§ **EXERCISE DETAILS**: Give back only one number: how many lines in the data below contain the word "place".

Extracted records:
◇ ◇ ◇

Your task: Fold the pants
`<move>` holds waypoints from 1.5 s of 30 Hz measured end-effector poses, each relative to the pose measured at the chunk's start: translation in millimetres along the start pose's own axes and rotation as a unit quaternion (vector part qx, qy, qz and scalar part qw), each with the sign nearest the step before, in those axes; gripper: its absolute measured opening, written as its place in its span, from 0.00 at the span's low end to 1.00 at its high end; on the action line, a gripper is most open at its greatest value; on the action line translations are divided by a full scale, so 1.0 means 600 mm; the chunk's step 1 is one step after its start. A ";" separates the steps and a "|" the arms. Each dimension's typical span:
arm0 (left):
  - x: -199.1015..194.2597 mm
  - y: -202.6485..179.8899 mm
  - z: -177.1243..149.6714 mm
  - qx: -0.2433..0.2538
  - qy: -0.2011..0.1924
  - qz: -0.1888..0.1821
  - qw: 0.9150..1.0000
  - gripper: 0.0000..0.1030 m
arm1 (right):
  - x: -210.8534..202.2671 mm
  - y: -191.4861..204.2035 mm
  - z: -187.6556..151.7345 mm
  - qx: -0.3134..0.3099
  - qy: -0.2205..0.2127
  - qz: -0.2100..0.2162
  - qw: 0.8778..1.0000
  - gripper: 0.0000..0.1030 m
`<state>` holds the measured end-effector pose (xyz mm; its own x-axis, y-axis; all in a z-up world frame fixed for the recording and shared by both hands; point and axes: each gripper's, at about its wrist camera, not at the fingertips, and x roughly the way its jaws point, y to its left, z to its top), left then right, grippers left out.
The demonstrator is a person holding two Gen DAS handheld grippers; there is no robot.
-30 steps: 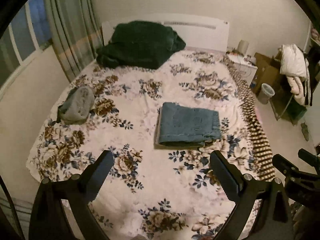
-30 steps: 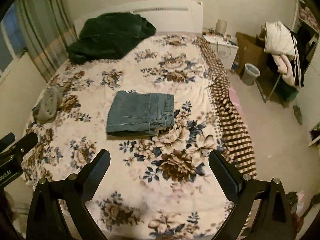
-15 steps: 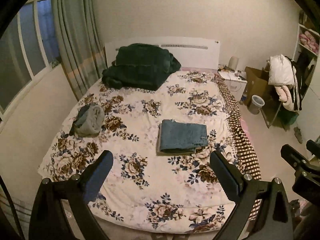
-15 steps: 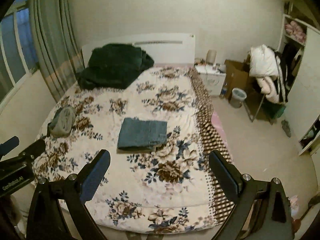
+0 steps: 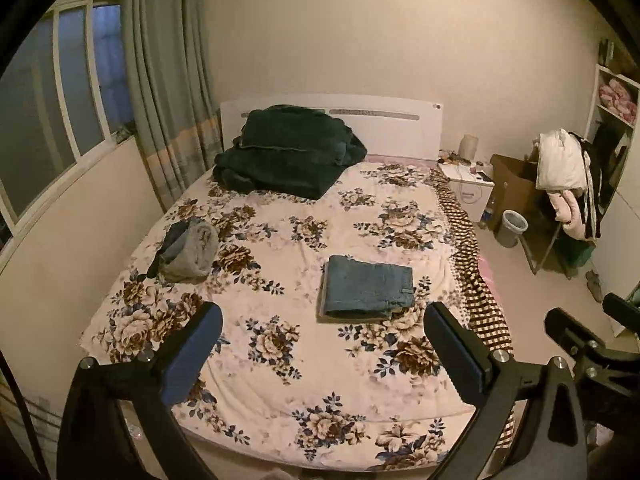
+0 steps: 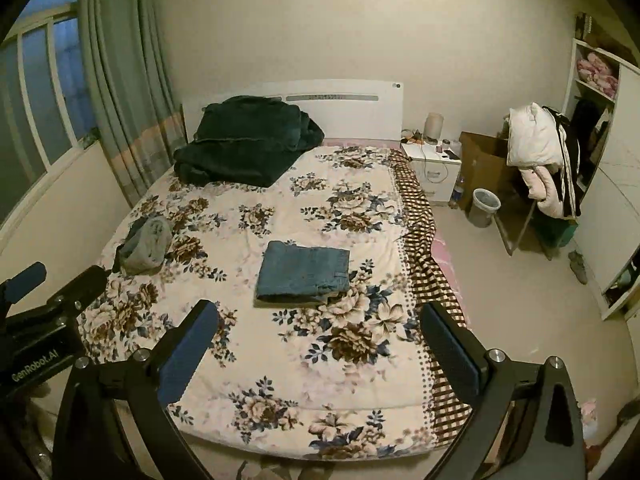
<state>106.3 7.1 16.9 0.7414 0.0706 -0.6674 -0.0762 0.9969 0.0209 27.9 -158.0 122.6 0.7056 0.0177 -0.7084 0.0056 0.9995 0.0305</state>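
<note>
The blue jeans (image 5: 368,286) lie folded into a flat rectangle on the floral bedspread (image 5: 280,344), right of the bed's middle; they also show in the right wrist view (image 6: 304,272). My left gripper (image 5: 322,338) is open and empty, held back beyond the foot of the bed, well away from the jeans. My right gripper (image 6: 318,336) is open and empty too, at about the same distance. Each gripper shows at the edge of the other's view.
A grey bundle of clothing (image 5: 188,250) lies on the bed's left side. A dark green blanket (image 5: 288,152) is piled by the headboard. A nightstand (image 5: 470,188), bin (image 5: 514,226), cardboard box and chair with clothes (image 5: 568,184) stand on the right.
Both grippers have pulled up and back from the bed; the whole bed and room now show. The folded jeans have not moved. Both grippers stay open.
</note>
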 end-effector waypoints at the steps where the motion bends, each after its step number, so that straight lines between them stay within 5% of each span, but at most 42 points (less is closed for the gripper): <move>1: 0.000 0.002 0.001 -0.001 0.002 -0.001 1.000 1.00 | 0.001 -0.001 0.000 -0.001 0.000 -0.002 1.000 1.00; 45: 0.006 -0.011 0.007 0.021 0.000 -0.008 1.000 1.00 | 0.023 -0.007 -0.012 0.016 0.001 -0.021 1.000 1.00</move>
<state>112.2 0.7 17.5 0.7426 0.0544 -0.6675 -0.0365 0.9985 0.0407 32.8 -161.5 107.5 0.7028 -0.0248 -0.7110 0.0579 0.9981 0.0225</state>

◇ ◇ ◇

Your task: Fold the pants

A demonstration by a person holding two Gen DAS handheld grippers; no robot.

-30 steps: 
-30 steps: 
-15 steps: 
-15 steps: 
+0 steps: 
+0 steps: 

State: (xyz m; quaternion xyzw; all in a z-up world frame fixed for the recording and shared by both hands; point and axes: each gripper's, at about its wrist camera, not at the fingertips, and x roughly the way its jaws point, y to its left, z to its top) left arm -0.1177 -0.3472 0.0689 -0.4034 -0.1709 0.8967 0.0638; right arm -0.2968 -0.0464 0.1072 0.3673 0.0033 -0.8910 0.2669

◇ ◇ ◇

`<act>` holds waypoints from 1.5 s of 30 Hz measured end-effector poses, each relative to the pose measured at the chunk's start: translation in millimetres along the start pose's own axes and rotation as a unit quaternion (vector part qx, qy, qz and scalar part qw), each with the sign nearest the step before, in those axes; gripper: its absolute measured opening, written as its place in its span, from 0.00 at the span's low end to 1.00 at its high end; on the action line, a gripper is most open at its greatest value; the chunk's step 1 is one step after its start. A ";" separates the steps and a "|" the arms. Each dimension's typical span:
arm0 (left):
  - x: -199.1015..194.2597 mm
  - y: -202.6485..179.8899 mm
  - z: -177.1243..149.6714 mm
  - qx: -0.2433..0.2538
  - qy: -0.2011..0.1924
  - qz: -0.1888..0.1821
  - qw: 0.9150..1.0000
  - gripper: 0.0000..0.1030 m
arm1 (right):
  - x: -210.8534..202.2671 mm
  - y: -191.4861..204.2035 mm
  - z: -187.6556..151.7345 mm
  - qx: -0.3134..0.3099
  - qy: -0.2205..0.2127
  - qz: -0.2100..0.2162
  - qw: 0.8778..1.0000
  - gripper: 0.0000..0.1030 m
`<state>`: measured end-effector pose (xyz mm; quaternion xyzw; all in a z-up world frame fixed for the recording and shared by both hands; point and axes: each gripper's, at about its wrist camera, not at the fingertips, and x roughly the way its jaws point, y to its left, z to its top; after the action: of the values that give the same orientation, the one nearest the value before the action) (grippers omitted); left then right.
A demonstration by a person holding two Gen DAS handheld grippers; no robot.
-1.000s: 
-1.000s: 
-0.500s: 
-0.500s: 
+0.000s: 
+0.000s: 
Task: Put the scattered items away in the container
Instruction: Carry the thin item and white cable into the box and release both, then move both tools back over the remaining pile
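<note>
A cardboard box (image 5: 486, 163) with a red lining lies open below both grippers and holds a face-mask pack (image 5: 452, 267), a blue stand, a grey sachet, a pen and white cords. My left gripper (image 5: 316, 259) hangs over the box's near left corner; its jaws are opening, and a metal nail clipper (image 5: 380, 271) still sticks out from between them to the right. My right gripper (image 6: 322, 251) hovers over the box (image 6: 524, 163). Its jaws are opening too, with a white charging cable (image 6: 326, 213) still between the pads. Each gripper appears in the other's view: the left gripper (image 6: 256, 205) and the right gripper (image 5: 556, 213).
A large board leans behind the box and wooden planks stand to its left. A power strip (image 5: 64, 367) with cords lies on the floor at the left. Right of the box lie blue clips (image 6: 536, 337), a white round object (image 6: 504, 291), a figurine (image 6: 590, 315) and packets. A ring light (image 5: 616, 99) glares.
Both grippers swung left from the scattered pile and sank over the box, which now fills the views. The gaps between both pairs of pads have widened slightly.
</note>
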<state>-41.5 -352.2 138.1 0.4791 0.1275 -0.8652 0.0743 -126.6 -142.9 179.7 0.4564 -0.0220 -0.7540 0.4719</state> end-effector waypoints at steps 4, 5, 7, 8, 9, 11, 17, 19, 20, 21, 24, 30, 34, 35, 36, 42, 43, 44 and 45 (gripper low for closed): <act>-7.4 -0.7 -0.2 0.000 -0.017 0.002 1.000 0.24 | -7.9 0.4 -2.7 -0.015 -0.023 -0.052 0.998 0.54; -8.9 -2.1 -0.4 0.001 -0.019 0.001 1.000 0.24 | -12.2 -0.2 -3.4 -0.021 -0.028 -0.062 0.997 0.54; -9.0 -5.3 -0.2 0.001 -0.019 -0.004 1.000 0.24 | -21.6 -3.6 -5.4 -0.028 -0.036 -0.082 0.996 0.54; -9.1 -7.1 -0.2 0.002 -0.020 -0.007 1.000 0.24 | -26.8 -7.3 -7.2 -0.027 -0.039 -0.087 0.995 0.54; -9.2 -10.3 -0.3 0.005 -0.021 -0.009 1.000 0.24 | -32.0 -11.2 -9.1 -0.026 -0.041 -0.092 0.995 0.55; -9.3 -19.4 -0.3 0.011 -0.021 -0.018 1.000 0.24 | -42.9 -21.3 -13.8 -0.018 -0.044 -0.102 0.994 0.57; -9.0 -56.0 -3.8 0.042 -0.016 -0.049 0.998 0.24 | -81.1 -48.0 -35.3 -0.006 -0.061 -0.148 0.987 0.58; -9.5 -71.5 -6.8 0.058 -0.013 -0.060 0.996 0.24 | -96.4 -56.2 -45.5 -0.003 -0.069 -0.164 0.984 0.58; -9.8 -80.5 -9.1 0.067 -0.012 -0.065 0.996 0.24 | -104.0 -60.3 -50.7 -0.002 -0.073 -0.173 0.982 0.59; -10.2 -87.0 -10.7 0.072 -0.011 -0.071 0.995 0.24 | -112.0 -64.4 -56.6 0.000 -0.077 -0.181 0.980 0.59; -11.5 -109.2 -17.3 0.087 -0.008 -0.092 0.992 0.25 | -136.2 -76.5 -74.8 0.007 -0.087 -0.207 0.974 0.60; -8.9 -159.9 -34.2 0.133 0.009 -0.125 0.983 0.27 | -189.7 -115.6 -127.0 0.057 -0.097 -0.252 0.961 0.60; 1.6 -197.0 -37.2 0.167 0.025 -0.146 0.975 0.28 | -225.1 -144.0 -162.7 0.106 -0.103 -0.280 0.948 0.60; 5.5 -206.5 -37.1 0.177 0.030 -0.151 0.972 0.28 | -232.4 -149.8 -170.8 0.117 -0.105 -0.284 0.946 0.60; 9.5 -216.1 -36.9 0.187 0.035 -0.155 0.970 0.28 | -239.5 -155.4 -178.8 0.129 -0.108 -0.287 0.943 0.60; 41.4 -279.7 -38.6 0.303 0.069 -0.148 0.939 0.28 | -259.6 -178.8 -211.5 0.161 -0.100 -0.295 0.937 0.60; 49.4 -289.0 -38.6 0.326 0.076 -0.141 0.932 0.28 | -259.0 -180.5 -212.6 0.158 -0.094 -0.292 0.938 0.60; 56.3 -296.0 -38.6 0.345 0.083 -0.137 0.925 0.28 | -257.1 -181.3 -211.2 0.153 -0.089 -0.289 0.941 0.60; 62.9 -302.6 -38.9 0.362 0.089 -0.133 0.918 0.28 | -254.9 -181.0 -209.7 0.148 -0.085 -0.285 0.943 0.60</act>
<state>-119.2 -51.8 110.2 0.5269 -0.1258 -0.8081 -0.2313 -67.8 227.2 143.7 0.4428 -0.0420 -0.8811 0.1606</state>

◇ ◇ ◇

§ **ANSWER SECTION**: 2